Hard-Headed Science-Fictional Romantic (A)Theism: The Mystic Leaps in Arthur C. Clarke's CHILDHOOD'S END and SPACE ODYSSEY


            In August of 2011, there was an exchange on the ListServ of the Science Fiction Research Association (SFRA-L Digest, 13.24) among some heavy hitters in the field — Elizabeth Hull, Eric Rabkin, James Gunn — on the tone and meaning of the conclusion of Arthur C. Clarke's 1953 novel, Childhood's End. The ending is both somber and sublime and a test — perhaps a kind of Rorschach test — of readers' values and worldview.
            In the climactic sequence of the novel, the prepubescent children of Earth come together in a mass with each former child showing "no more emotion or feeling here than in the face of a snake or an insect." The controlling aliens in the novel, "The Overlords themselves were more human than this," but the lead Overlord tells the last human, watching with distress Earth's former children, that he is “searching for something that is no longer there. […T]hey have no more identity than the cells in your own body. But linked together, they are something much greater than you" (ch. 23, [Ballantine 1953: 202-03]).
            To that last man and to just about any reader, the transition from children to … this is appalling. In their development, the children at first appear savage and then what we would call subhuman: filthy to start with, and then appallingly destructive, sterilizing the world around them, and finally destroying it. They are on their way free from "the tyranny of matter" (ch. 20, p. 183), but this allows a contempt for the body and for nonhuman life: The adults of Earth have been dead for a while, typically in despair at the loss of posterity and their world, typically by suicide in one sense or other (ch. 20, p, 185; ch. 21, p. 188; ch. 23, pp. 208 & passim).
            Finally, what has quickly evolved from the children of Earth absorbs into itself the energies of the planet and leaps like a "great burning column" into the "Overmind": an evolved entity beyond matter and energy, combining as many species as It (I'm going to capitalize the "I") can find for further evolution. Finally, the Children are gone, and the Overmind departs: "They had leeched away the last atom of [… Earth's] substance. It had nourished them, though the fierce moments of their inconceivable metamorphosis, as the food stored in a grain of wheat feeds the infant plant while it climbs toward the sun" (ch. 24, pp. 216-17).

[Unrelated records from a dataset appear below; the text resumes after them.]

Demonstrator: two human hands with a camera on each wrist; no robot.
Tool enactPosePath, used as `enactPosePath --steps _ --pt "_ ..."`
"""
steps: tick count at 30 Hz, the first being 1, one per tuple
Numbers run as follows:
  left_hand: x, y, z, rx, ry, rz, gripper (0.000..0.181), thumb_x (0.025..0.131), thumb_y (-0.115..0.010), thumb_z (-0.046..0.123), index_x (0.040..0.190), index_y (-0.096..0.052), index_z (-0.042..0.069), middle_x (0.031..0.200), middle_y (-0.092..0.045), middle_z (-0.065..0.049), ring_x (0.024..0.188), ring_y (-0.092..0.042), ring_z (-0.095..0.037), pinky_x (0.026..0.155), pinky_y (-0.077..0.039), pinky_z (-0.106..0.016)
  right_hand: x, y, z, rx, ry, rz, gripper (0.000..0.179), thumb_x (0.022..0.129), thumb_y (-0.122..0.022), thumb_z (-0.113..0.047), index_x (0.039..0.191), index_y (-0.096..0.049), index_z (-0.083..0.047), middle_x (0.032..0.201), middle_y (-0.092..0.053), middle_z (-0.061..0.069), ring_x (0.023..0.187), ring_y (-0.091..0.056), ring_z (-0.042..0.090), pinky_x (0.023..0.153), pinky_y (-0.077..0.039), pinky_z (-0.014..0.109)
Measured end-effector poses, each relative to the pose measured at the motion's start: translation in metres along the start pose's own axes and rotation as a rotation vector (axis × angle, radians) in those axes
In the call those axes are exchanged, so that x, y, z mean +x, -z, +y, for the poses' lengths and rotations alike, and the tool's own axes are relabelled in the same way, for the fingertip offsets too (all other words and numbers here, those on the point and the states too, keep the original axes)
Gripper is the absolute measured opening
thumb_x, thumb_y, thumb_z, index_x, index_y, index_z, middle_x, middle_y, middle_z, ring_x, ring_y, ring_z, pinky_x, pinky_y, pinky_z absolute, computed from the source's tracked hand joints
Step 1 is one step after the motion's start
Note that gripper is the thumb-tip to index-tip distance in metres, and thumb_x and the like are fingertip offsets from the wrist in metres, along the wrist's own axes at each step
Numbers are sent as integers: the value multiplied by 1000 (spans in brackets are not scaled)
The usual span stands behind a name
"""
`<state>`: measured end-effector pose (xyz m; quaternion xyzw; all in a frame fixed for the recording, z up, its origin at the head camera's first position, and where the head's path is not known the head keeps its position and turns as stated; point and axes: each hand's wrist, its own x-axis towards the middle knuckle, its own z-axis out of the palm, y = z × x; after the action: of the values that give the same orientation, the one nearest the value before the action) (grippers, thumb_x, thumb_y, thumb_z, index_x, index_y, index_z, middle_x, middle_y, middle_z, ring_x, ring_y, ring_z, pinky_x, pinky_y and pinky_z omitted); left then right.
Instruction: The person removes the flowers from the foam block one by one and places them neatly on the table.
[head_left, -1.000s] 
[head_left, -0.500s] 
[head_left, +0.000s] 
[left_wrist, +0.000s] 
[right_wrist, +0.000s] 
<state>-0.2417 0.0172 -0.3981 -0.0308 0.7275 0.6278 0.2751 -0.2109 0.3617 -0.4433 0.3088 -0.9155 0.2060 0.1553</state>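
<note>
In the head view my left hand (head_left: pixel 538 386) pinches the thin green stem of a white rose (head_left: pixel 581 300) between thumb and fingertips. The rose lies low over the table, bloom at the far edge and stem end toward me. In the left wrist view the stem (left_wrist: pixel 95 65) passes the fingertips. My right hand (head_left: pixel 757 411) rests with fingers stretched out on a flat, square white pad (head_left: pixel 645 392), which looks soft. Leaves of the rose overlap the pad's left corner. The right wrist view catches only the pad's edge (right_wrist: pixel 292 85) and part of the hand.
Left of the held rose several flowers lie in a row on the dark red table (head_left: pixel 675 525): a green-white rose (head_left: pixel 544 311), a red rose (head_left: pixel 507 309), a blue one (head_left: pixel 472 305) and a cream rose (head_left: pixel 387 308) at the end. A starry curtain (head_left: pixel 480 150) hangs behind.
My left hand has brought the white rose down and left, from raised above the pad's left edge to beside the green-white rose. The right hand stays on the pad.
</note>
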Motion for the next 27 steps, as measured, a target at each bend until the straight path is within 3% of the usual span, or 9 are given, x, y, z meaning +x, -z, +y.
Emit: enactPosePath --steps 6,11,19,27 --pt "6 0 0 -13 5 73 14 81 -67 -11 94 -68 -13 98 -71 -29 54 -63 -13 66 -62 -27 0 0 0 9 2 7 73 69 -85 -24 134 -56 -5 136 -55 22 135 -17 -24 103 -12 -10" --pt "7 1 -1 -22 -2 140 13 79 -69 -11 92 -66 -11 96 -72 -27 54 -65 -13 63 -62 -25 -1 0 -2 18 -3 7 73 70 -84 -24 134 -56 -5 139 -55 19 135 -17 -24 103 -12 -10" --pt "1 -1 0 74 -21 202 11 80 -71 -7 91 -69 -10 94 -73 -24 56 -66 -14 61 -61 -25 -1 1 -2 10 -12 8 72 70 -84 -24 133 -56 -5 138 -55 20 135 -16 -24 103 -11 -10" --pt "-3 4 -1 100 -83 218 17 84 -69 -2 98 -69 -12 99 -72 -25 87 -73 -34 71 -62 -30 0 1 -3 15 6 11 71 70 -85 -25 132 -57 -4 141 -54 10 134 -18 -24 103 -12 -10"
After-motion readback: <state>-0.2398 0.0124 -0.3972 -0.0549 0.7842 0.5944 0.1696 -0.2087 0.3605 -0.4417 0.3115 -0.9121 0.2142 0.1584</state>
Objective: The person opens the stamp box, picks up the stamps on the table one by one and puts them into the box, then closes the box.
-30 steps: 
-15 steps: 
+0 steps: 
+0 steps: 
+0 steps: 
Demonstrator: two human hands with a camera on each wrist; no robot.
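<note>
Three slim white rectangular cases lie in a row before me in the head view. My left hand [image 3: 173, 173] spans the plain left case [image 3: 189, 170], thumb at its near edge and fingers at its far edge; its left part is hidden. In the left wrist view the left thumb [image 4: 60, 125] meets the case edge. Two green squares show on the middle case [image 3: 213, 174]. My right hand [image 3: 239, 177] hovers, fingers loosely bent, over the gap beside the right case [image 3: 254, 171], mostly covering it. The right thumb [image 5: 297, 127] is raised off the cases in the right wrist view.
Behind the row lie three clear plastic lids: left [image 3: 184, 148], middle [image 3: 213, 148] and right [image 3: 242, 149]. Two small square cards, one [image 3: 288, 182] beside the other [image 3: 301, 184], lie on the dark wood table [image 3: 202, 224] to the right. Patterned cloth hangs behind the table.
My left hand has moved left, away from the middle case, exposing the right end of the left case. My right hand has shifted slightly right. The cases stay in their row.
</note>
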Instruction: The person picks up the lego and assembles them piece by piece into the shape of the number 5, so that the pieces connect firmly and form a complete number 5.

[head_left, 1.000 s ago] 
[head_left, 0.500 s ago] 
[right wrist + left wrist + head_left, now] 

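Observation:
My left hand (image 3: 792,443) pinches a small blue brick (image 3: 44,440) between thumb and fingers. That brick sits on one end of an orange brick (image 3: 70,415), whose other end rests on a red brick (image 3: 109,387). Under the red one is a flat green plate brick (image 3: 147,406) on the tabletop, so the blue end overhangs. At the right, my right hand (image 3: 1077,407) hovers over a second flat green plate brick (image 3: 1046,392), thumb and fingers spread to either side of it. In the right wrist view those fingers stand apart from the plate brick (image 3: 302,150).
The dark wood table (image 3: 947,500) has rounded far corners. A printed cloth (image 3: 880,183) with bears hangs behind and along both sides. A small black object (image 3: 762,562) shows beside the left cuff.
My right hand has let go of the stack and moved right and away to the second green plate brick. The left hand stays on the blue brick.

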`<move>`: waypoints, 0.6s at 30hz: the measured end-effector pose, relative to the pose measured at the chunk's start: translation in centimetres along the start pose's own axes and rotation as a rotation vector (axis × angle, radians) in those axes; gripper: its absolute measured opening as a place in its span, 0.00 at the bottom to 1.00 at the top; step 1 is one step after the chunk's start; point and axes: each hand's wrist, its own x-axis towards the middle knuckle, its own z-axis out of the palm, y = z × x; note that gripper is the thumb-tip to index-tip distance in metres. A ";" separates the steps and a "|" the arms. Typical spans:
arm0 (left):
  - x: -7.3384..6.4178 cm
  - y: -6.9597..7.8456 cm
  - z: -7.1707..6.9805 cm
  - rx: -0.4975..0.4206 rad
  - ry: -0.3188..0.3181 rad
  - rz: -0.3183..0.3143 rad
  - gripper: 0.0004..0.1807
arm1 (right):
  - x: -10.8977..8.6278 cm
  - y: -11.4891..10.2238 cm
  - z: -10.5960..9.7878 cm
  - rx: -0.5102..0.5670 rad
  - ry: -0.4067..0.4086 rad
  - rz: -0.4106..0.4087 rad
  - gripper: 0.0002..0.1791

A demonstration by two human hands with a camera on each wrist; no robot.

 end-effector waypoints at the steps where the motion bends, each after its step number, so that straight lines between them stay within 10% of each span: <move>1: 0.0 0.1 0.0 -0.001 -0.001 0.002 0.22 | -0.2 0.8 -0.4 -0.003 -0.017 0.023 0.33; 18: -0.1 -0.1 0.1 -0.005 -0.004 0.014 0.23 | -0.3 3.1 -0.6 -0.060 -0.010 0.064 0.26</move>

            Where they are going is foreshadowed by the dreams of the first child to begin the metamorphosis as he moves in his subconscious with increasing fearlessness and enthusiasm "into the universe that was opening up before him," including visions of "Sidereous 4 and the Pillars of the Dawn"; as one of the Overlords says, "and there was awe in his voice. 'He has reached the center of the Universe'" — though perhaps just the local universe, our galaxy — "And," adds the head Overlord, "he has barely begun his journey," envying the leap that will destroy the human species but which his species cannot make (ch. 18, pp. 170-80; ch. 20, p. 185).
            With no exception I can recall, my students who spoke up on the end of Childhood's End really disliked it. I would cite to them how the Overlords envy humans for being able to evolve beyond individuality and the material world. I'd read Clarke's pulling out all the figurative stops in a crescendo of prose/poetry to describe the children of Earth's fiery apotheosis. And I'd quote the judgment of the last man — a humanist romantic — on what he had seen of the end of his kind: "Yet it was fitting; it has the sublime inevitability of a great work of art" (ch. 24, p. 205).
            Nah. They'd have none of it, at least not those who spoke up. Individuality was too high a price even for immortality and participation in a kind of godhead.
            So we moved on to Clarke's and Stanley Kubrick's 2001: A Space Odyssey as novel and film, where another final man, in a sense, retains his individuality but becomes Star-Child (ch. 47), a god-like entity in communication with the other gods (ch. 32, "Concerning E.T.'s"). I pointed out to my students that the ending of Childhood's End, although indecorously flashy, was in a well-established Eastern tradition of becoming nothing to become All, and that 2001 was in the Western tradition of the Superman/Übermensch, as signalled by Kubrick's use of Richard Strauss's tone poem Also Sprach Zarathustra — which makes the transcendent theme pretty damn problematic, given the Nazi horrors Friedrich Nietzsche's ideas on supermen either led or got dragged to.
            Now I have problems with the whole set of issues involving apotheosis, transcendence, supermen, separable souls, and the Platonic-Christian-puritanical tradition of asceticism and the denigration of the body.* (Ancient Egyptians, Spartans, and others come in here also, but in complex ways, and also some of the far more recent Cyberpunks, who know better.) Still, I admire Clarke for confronting head-on a problem in what we might call humanist-Romantic- secular-scientific SF: all us geeks who think of ourselves as hard-headed but really, really want SF adventure in galaxies far, far away, or at least our local group.
            This issue is handled by that head Overlord, Karellen, in what amounts to a press conference addressing the human species under his supervision. "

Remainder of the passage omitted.